Trading 101: How to Interpret a Candlestick Chart

By TradingBull | TradingBull_articles | 3 Feb 2021

Each day, new traders enter the market with the hope of financial independence and exponential  market returns. As traders become more embedded in the market and familiar with the tools to assess it, they will inevitably come across Candlestick Charts.

Candlestick Charts are an asset price chart that shows the open, close, high and low price of an asset within a given time frame. It is a way for traders to quickly gather and interpret the pricing of an asset in the past, thereby informing their outlook on the future. But for those new traders that are just entering the market, interpreting these charts may be a challenge.
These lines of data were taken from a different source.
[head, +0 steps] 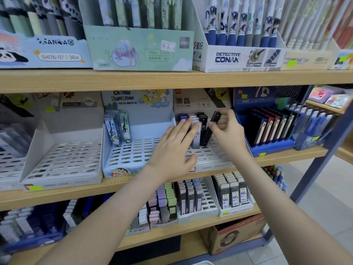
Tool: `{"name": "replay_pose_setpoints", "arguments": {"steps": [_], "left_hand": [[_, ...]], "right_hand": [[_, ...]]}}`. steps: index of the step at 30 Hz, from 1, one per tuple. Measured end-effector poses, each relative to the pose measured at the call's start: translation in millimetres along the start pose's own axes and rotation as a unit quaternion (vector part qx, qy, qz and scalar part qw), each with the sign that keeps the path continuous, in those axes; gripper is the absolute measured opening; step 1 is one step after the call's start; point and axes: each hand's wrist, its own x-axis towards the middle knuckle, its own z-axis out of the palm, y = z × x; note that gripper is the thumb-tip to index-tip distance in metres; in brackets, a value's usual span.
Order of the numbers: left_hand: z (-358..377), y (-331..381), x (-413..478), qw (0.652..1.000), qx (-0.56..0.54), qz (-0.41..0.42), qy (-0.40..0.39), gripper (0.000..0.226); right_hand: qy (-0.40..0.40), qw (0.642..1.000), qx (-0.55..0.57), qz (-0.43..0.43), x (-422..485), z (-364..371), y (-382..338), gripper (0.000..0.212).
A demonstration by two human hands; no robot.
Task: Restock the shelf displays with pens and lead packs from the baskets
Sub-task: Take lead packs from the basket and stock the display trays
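Note:
On the middle shelf stands a white slotted display tray (214,155) with a black-and-white backboard. Several lead packs (198,131), black, white and blue, stand upright at its back. My right hand (229,132) pinches a black lead pack (210,131) marked HB, tilted, with its lower end down among the tray's slots. My left hand (175,148) lies flat with straight fingers against the standing packs, its thumb on the tray's front part.
Left of it sits a cartoon display tray (122,159) holding a few packs, then a bare white tray (63,159). A blue display (271,148) of dark packs stands to the right. Pen boxes fill the top shelf (172,79); more lead packs line the lower shelf. A cardboard box (233,234) sits below.

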Motion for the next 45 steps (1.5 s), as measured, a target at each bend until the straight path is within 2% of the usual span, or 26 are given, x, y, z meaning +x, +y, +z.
{"name": "replay_pose_setpoints", "arguments": {"steps": [5, 9, 15, 18, 23, 30, 37, 41, 45], "left_hand": [[1.3, -0.8, -0.1, 1.000, 0.005, -0.002, -0.001, 0.076], [2.8, -0.9, 0.5, 1.000, 0.013, -0.003, 0.001, 0.075], [3.8, -1.1, -0.4, 1.000, 0.009, -0.001, 0.004, 0.076], [3.5, -1.2, -0.1, 1.000, 0.003, -0.001, 0.008, 0.076], [2.3, -1.4, 0.2, 1.000, 0.003, -0.005, 0.006, 0.076], [-5.2, 2.2, 9.9, 1.000, 0.009, -0.010, 0.004, 0.077], [-23.3, 13.1, 7.9, 0.999, -0.007, -0.034, 0.036, 0.063], [-39.5, 10.5, -20.7, 0.998, -0.010, -0.049, 0.047, 0.058], [-58.1, -3.0, -67.9, 0.998, -0.005, -0.060, 0.034, 0.056]], "right_hand": [[0.005, 1.000, 0.006, 0.001, -0.4, -0.3, 2.6, 0.035], [-0.014, 0.998, -0.024, -0.052, -2.9, 0.6, 1.9, 0.034], [-0.099, 0.983, -0.096, -0.119, -6.3, 7.2, 5.6, 0.034], [-0.117, 0.980, -0.106, -0.119, -6.4, 7.9, 9.0, 0.038], [-0.124, 0.963, -0.185, -0.149, -2.8, 4.0, 15.5, 0.049], [-0.146, 0.955, -0.208, -0.154, -6.7, 3.2, 13.0, 0.061], [-0.097, 0.961, -0.188, -0.177, -26.1, -0.2, -7.5, 0.061], [-0.054, 0.955, -0.162, -0.242, -58.3, 11.5, -27.4, 0.053], [-0.064, 0.949, -0.149, -0.271, -88.4, 35.0, -42.0, 0.052]]}}
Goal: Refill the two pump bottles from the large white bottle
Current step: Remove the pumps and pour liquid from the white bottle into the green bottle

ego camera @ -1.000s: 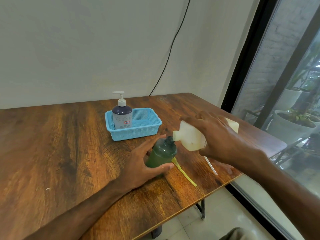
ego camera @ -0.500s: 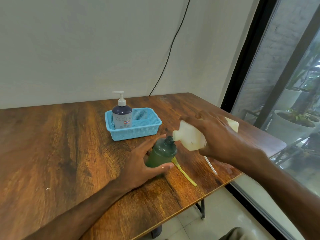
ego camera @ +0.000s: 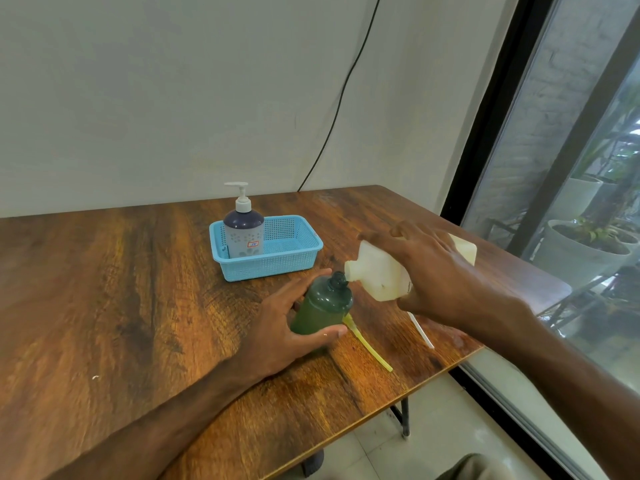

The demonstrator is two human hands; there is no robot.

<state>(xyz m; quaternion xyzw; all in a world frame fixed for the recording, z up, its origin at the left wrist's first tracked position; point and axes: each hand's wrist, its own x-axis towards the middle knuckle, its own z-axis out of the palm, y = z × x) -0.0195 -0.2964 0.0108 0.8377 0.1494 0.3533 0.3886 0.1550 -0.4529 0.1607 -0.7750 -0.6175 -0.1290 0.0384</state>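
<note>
My right hand (ego camera: 436,271) grips the large white bottle (ego camera: 379,271), tipped on its side with its spout at the open neck of the green bottle (ego camera: 323,304). That green bottle stands on the wooden table (ego camera: 104,289) with its pump removed, and my left hand (ego camera: 280,327) holds its body from the left, thumb in front. Its yellow-green pump tube (ego camera: 369,344) lies on the table just behind it. A second pump bottle (ego camera: 243,233), purple-grey with a white pump on, stands in the left end of a blue basket (ego camera: 294,258).
A thin white tube (ego camera: 420,330) lies on the table under my right forearm, near the right edge. The table's front-right edge runs close to both hands. A black cable hangs down the wall behind. A glass window with plant pots outside is at the right.
</note>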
What do the boxes mean? Why are some read and others green? What are those lines above and below?

Before understanding how to conduct technical analysis with Candlestick Charts, new traders must first understand the components of the charts themselves.


The above image demonstrates the essential components of a candlestick chart. The candlestick on the left shows an asset that has increased in value (green), while the candlestick on the right shows an asset that has decreased in value (red), within a given time frame. 
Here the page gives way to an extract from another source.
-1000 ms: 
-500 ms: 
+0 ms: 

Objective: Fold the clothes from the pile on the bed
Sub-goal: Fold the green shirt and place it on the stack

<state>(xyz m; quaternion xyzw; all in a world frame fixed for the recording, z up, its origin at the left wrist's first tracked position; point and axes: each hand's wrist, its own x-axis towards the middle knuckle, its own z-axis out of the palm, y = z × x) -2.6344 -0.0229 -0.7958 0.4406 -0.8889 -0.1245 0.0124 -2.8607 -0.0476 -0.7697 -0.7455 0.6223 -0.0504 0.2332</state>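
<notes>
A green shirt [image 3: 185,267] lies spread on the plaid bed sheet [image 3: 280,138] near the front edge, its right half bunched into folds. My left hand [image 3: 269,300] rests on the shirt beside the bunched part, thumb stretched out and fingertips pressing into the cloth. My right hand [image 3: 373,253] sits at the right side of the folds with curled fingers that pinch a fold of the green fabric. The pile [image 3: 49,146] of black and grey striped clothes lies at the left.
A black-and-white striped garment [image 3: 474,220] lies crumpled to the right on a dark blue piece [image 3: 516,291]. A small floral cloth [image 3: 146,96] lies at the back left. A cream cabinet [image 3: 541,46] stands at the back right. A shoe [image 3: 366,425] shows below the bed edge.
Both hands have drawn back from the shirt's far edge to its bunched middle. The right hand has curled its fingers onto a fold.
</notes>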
With this in mind, it already becomes easier to understand the chart. Knowing that the green “real body” shows an asset that is appreciating, we can see that the open price (the bottom of the green rectangle) is the price of the asset at the start of the time frame, while the close price (top of the green box) is the price of the asset at the end of the time frame.
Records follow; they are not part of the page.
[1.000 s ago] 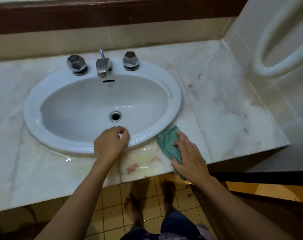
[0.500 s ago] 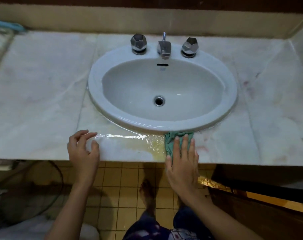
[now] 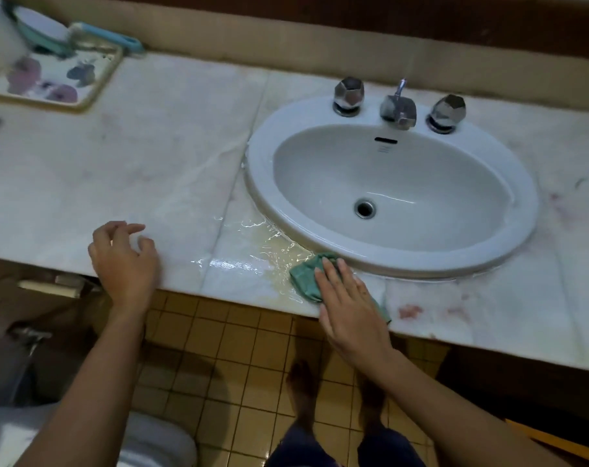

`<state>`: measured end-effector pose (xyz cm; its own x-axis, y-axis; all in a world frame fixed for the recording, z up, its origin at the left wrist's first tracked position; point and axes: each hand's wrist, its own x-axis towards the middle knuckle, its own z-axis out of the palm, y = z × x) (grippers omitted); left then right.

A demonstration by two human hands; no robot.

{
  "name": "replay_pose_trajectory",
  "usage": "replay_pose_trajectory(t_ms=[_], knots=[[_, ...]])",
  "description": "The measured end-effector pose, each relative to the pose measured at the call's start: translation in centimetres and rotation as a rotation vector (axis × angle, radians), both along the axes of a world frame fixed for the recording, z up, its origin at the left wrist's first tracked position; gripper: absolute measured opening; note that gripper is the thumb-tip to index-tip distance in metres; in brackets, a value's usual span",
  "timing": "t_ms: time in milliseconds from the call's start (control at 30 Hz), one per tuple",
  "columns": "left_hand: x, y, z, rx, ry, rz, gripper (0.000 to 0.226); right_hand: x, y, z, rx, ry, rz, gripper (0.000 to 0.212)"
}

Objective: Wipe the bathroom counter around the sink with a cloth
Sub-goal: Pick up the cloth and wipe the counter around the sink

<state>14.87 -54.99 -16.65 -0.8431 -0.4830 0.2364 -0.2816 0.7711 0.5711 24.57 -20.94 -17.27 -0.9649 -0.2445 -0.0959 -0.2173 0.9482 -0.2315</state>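
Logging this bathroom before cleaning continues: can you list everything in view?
counter: one, pale marble, across the view
sink: one, white, set in counter, right
tap handles: two, chrome, behind the basin
spout: one, chrome, between the handles
cloth: one, green, at sink's front rim
puddle: one, clear, left of cloth
tray: one, floral, far left
floor tiles: many, yellow, below counter
left hand: one, at counter's front edge
right hand: one, flat on cloth
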Motion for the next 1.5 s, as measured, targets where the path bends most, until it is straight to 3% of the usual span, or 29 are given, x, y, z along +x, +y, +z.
replay_pose_trajectory(t_ms=[300,567,733,867,933,1033,1100,1167,1233,1333,1400,1500], knots=[[-2.4,-3.0,-1.6,-0.064,-0.059,0.077,0.026,-7.0,-7.3,0.9,-0.182,0.011,0.045,0.057],[-2.7,-3.2,-2.1,-0.052,-0.053,0.127,0.022,-14.7,-14.4,0.7,-0.132,-0.048,0.178,0.058],[-2.7,-3.3,-2.0,-0.034,-0.054,0.125,0.019,-13.3,-15.1,0.1,-0.147,-0.011,0.495,0.054],[-2.6,-3.4,-1.9,-0.014,-0.054,0.119,0.017,-9.9,-11.4,-0.2,-0.348,0.022,0.712,0.043],[-2.6,-3.4,-1.8,-0.01,-0.055,0.126,0.017,-8.9,-9.9,-0.1,-0.524,-0.017,0.622,0.037],[-2.7,-3.2,-1.8,0.018,-0.051,0.142,0.018,-9.2,-10.7,1.2,-0.783,-0.155,0.179,0.04],[-2.7,-3.1,-1.7,0.019,-0.053,0.142,0.018,-11.3,-12.6,2.7,-0.863,-0.075,-0.081,0.04],[-2.8,-3.1,-1.8,0.018,-0.051,0.144,0.019,-15.0,-14.6,4.7,-0.887,0.077,-0.211,0.036],[-2.8,-3.2,-1.9,0.017,-0.055,0.145,0.018,-19.9,-16.3,6.0,-0.832,0.158,-0.278,0.03],[-2.7,-3.3,-2.0,0.001,-0.071,0.147,0.018,-27.4,-17.9,5.8,-0.671,0.111,-0.364,0.023],[-2.8,-3.3,-2.0,-0.002,-0.071,0.153,0.018,-30.4,-18.7,4.7,-0.436,0.073,-0.319,0.025],[-2.9,-3.3,-2.0,-0.009,-0.074,0.157,0.018,-31.1,-19.5,2.6,0.003,0.048,-0.111,0.045]])
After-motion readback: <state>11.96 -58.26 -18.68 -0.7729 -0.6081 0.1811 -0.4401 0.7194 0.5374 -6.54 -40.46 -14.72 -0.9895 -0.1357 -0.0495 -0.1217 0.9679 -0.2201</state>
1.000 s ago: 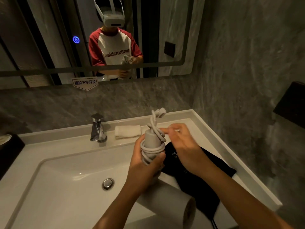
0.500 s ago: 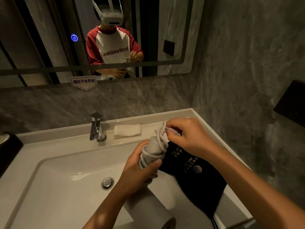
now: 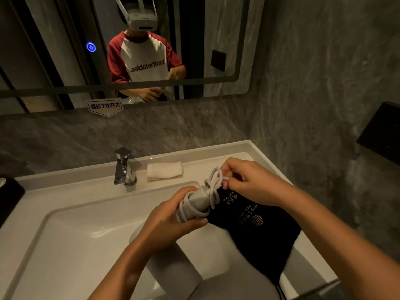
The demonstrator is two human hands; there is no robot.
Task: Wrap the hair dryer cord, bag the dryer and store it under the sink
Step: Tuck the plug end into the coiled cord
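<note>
A pale grey hair dryer [image 3: 173, 263] hangs over the sink, barrel down, handle pointing up. My left hand [image 3: 171, 221] is shut around the handle, which has several turns of white cord [image 3: 211, 191] wound on it. My right hand [image 3: 249, 180] pinches the loose end of the cord just above the handle's tip. A black drawstring bag [image 3: 255, 230] with gold print lies flat on the counter at the right, under my right forearm.
The white sink basin [image 3: 65, 245] fills the lower left, with a chrome faucet [image 3: 123, 167] behind it and a folded white towel [image 3: 164, 169] beside that. A mirror hangs above. A dark box [image 3: 381, 131] is fixed to the right wall, another dark object [image 3: 8, 198] at far left.
My right hand has brought the cord end down from above the handle to its tip. The dryer and my hands have shifted slightly right, toward the bag.
</note>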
The opposite is true for an asset that is decreasing in value, which is shown with a red “real body” box. Because the price of that asset has decreased in the time frame, the top of the box shows the price at the start of the time frame, while the price at the bottom of the box shows the price at the end of the time frame.

Both the green and red boxes allow traders to quickly see what the price of an asset was at both the beginning and end of a time frame. But what do those thin lines on top and bottom of the "real body" boxes represent?

Once again, it is important to remember that the red and green boxes represent the price at the beginning and end of a time frame. However, within that time frame, the price of the asset may have gone higher or lower than the price at the end. The lines on top of both red or green real body boxes display the highest price for that asset within the time frame, while the line on bottom displays the lowest price for the asset within that time frame.

Knowing how to read an interpret a candlestick chart is a first step to becoming a more informed, sophisticated and efficient trader.